[WORK INSTRUCTIONS]:
Your task is to extract every entry that follows word for word while excluding the pictures.

[DATASET RECORDS]:
________________
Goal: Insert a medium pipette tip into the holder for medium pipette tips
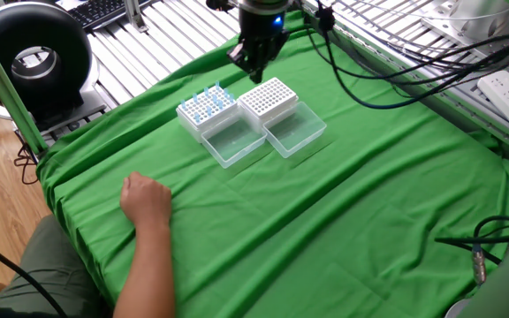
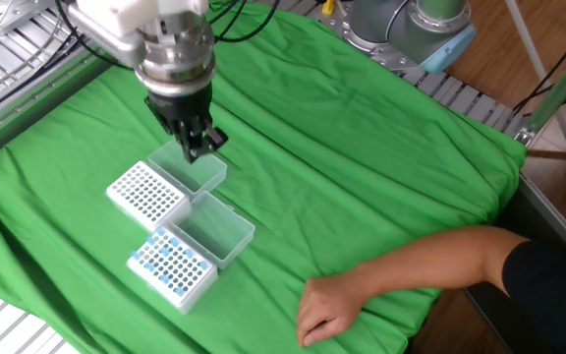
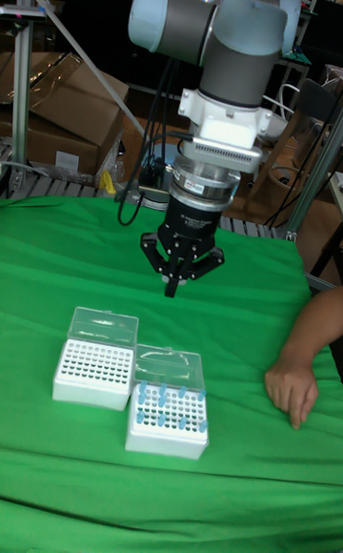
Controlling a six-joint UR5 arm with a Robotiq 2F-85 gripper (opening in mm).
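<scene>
holder: your white rack [image 1: 268, 100] [image 2: 146, 192] [image 3: 93, 372], grid of empty holes, clear lid flat open, mid-cloth, touching its blue-tipped twin [image 1: 207, 108].
gripper: your claw [image 1: 255, 68] [image 2: 200, 149] [image 3: 171, 287] points down, fingers pinched together, hovering above the rack's lid side.

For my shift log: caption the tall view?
End effector hovers closed above two open tip racks on green cloth.

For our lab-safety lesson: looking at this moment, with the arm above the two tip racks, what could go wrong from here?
1. The two racks look alike: the empty rack and the rack with blue tips touch, so the tool might descend on the wrong one.
2. Both clear lids lie open beside the holes; the tool hangs over one and could catch it.
3. A person's hand rests on the cloth nearby.
</scene>
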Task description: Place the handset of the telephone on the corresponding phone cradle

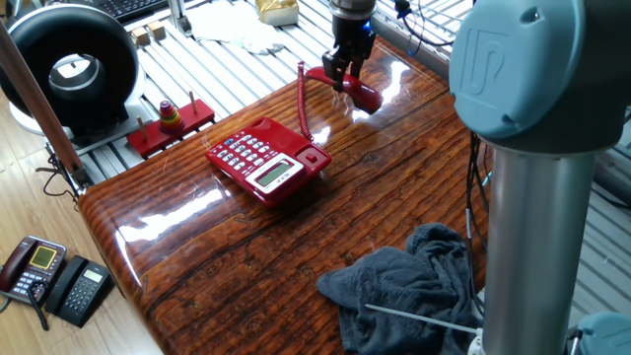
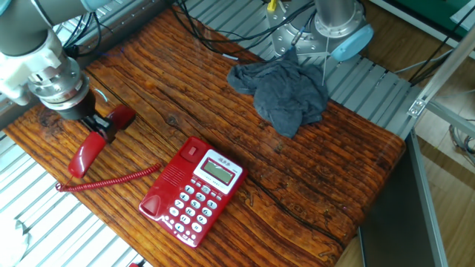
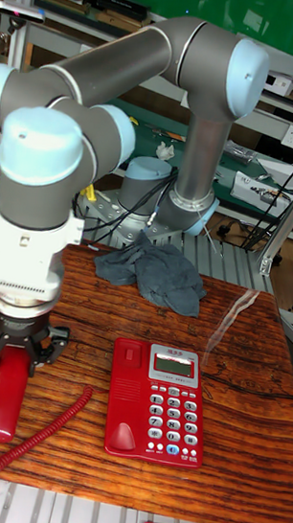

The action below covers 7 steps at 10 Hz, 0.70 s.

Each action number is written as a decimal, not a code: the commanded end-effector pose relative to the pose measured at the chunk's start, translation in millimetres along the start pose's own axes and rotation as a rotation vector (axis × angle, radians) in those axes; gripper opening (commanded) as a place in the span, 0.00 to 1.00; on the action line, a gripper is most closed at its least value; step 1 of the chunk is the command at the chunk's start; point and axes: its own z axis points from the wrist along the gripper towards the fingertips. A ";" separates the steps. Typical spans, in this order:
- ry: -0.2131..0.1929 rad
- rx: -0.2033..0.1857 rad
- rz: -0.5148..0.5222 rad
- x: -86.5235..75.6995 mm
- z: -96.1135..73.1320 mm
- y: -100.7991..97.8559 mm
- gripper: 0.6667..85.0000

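Note:
The red handset (image 1: 366,97) is off the telephone, near the table's far edge, and my gripper (image 1: 342,75) is shut on its middle from above. In the other fixed view the handset (image 2: 84,155) hangs tilted under the gripper (image 2: 101,130), its lower end close to the wood. A red coiled cord (image 2: 111,180) trails from it along the table towards the red telephone (image 2: 194,190). The phone cradle (image 2: 170,180) beside the keypad is bare. In the tall fixed view the gripper (image 3: 12,356) covers the handset's (image 3: 4,404) upper end, left of the telephone (image 3: 158,401).
A crumpled grey cloth (image 2: 282,89) lies near the arm's base (image 2: 332,26). A red ring-stacking toy (image 1: 170,116) and a black round device (image 1: 74,67) stand off the table's end. Two dark phones (image 1: 49,276) sit on the floor.

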 end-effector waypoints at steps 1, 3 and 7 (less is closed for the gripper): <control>-0.020 -0.019 0.044 1.9 -9.6 18.2 0.45; -0.032 -0.010 0.051 -1.2 -12.5 27.0 0.45; -0.061 0.023 0.062 -6.3 -10.8 40.6 0.44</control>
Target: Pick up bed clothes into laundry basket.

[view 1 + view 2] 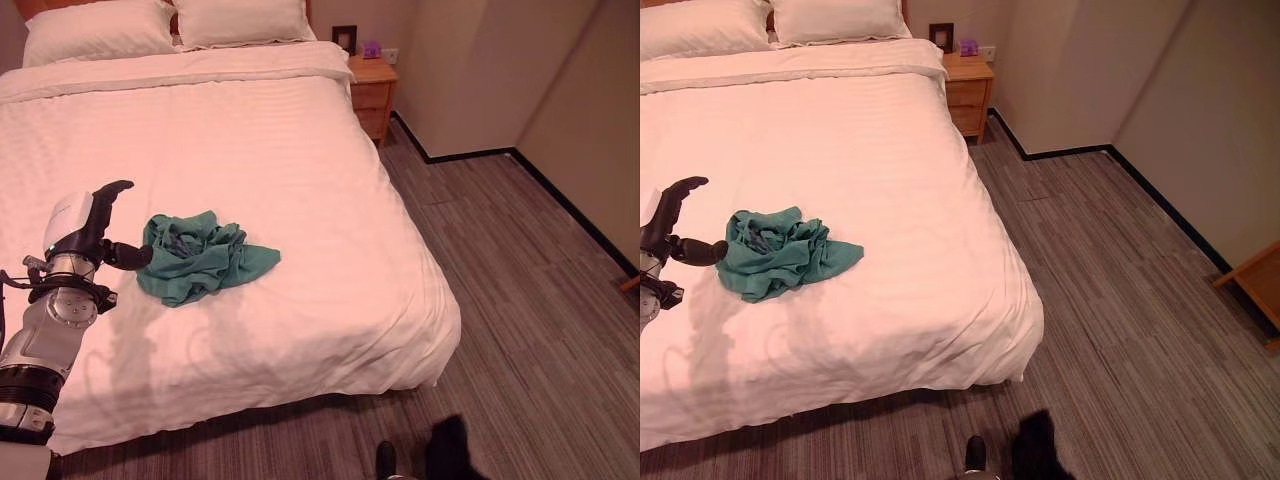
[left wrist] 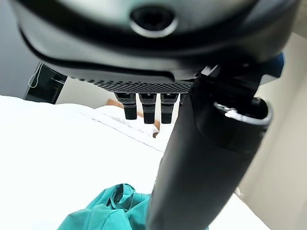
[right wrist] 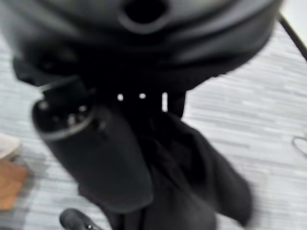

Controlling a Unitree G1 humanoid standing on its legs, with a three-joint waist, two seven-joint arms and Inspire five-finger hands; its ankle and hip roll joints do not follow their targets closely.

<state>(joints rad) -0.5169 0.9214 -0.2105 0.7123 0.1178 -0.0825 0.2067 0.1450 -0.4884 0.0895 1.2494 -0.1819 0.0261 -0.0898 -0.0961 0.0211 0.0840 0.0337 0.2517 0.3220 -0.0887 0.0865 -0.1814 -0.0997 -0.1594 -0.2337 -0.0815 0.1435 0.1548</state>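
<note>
Nothing is picked up yet: the left hand (image 1: 88,235), fingers spread and empty, hovers just beside the green clothes (image 1: 195,257) lying on the bed (image 1: 300,180).

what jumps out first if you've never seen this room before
A crumpled teal garment lies alone on the white bed, near its foot end. The robot's left hand hangs open just beside it, thumb pointing at the cloth. A wooden nightstand stands by the pillows in the far corner.
</note>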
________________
[FINISHED EXERCISE]:
Goal: Insert a medium pipette tip into the holder for medium pipette tips
Controlling a six-joint UR5 arm with a Robotiq 2F-85 gripper (opening in mm).
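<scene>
holder: your white rack [image 1: 268, 100] [image 2: 146, 192] [image 3: 93, 372], grid of empty holes, clear lid flat open, mid-cloth, touching its blue-tipped twin [image 1: 207, 108].
gripper: your claw [image 1: 255, 68] [image 2: 200, 149] [image 3: 171, 287] points down, fingers pinched together, hovering above the rack's lid side.

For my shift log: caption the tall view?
End effector hovers closed above two open tip racks on green cloth.

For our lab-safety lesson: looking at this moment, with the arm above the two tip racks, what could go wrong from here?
1. The two racks look alike: the empty rack and the rack with blue tips touch, so the tool might descend on the wrong one.
2. Both clear lids lie open beside the holes; the tool hangs over one and could catch it.
3. A person's hand rests on the cloth nearby.
</scene>
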Task description: Place the handset of the telephone on the corresponding phone cradle


The action below covers 7 steps at 10 Hz, 0.70 s.

Each action number is written as a decimal, not a code: the commanded end-effector pose relative to the pose measured at the chunk's start, translation in millimetres along the start pose's own axes and rotation as a rotation vector (axis × angle, radians) in those axes; gripper opening (commanded) as a place in the span, 0.00 to 1.00; on the action line, a gripper is most closed at its least value; step 1 of the chunk is the command at the chunk's start; point and axes: its own z axis points from the wrist along the gripper towards the fingertips. A ";" separates the steps. Typical spans, in this order:
- ry: -0.2131..0.1929 rad
- rx: -0.2033..0.1857 rad
- rz: -0.5148..0.5222 rad
- x: -86.5235..75.6995 mm
- z: -96.1135..73.1320 mm
- y: -100.7991..97.8559 mm
- gripper: 0.6667..85.0000

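Note:
The red handset (image 1: 366,97) is off the telephone, near the table's far edge, and my gripper (image 1: 342,75) is shut on its middle from above. In the other fixed view the handset (image 2: 84,155) hangs tilted under the gripper (image 2: 101,130), its lower end close to the wood. A red coiled cord (image 2: 111,180) trails from it along the table towards the red telephone (image 2: 194,190). The phone cradle (image 2: 170,180) beside the keypad is bare. In the tall fixed view the gripper (image 3: 12,356) covers the handset's (image 3: 4,404) upper end, left of the telephone (image 3: 158,401).
A crumpled grey cloth (image 2: 282,89) lies near the arm's base (image 2: 332,26). A red ring-stacking toy (image 1: 170,116) and a black round device (image 1: 74,67) stand off the table's end. Two dark phones (image 1: 49,276) sit on the floor.
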
 end-effector waypoints at steps 1, 3 and 7 (less is closed for the gripper): <control>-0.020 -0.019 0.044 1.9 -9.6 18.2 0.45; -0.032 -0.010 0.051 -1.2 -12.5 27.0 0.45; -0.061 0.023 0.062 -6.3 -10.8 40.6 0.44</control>
Target: Pick up bed clothes into laundry basket.

[view 1 + view 2] 
[left wrist] 
[right wrist] 

Controlling a Unitree G1 humanoid standing on its legs, with a three-joint waist, two seven-joint arms and Inspire five-finger hands; its ankle and hip roll joints do not follow their targets closely.

<state>(joints rad) -0.5169 0.9214 -0.2105 0.7123 0.1178 -0.0825 0.2067 0.1450 -0.4884 0.0895 1.2494 -0.1819 0.0261 -0.0898 -0.0961 0.0211 0.0840 0.0337 0.2517 0.3220 -0.0887 0.0865 -0.1814 -0.0997 -0.1594 -0.2337 -0.0815 0.1435 0.1548</state>
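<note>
Nothing is picked up yet: the left hand (image 1: 88,235), fingers spread and empty, hovers just beside the green clothes (image 1: 195,257) lying on the bed (image 1: 300,180).

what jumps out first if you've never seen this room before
A crumpled teal garment lies alone on the white bed, near its foot end. The robot's left hand hangs open just beside it, thumb pointing at the cloth. A wooden nightstand stands by the pillows in the far corner.
</note>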

This exercise is complete.